● **Task description**: For the data below, give again exactly the lines from the one containing "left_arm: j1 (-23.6" through the one containing "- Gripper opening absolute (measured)", both ends included, and no others.

● **Data segment**:
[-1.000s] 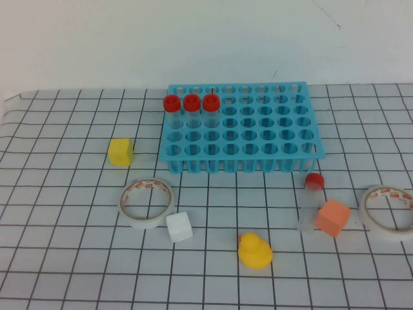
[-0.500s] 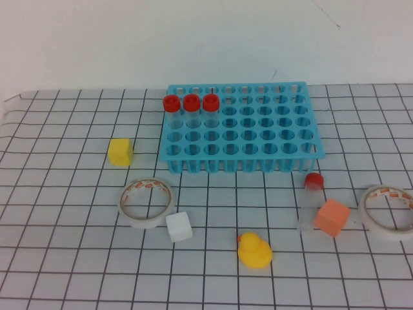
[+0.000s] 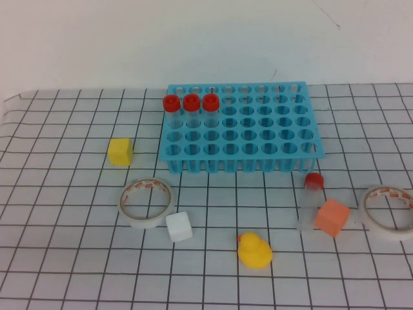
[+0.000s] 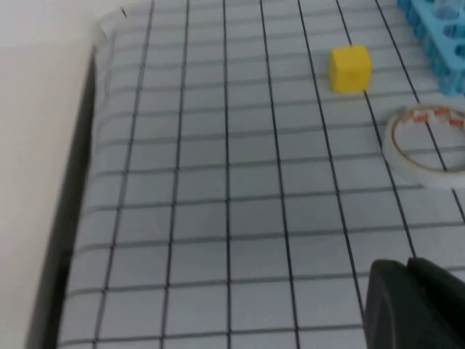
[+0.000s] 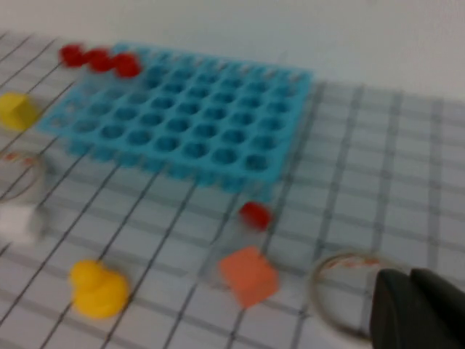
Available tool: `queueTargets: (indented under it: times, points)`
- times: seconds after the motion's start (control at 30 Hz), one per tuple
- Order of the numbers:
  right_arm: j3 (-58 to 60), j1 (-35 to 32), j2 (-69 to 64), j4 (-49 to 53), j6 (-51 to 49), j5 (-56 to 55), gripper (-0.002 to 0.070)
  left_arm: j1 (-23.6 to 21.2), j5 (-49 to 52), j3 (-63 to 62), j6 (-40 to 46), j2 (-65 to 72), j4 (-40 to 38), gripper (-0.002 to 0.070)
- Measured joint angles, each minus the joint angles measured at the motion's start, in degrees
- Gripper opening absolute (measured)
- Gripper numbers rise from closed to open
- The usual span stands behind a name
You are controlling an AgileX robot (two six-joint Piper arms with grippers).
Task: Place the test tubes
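- The left jaws are closed and hold nothing; they hover low over the gridded counter (image 4: 218,218), near its left edge.
- Ahead of the left jaws and well apart from them lie a yellow cube (image 4: 350,69) and, nearer, a roll of tape (image 4: 401,161); a corner of the blue test tube rack (image 3: 258,132) shows beyond both.
- The right jaws are also closed and empty, above the counter's right side.
- Just ahead of the right jaws lies a second tape roll (image 3: 387,233).
- Past that roll, the loose red-capped test tube (image 3: 310,201) lies flat on the counter, its cap toward the rack, with an orange cube (image 3: 332,217) touching or just beside its lower end.
- Farther ahead of the right jaws stands the rack, with three red-capped test tubes (image 3: 191,110) upright side by side in one row at its far left corner.
- A yellow rubber duck (image 3: 253,250) and a white cube (image 3: 179,227) sit well off to the side of the right jaws.
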State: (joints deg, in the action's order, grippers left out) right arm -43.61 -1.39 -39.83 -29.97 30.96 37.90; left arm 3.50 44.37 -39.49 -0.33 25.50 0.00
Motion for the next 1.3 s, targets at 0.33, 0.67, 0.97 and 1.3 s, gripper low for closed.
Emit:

● **Response area**:
  left_arm: j1 (-23.6 to 21.2), j5 (-49 to 52), j3 (-63 to 62), j6 (-40 to 46), j2 (-65 to 72), j4 (-40 to 38), gripper (-0.002 to 0.070)
- Measured joint angles, each minus the joint angles measured at the motion's start, in degrees
- Gripper opening absolute (measured)

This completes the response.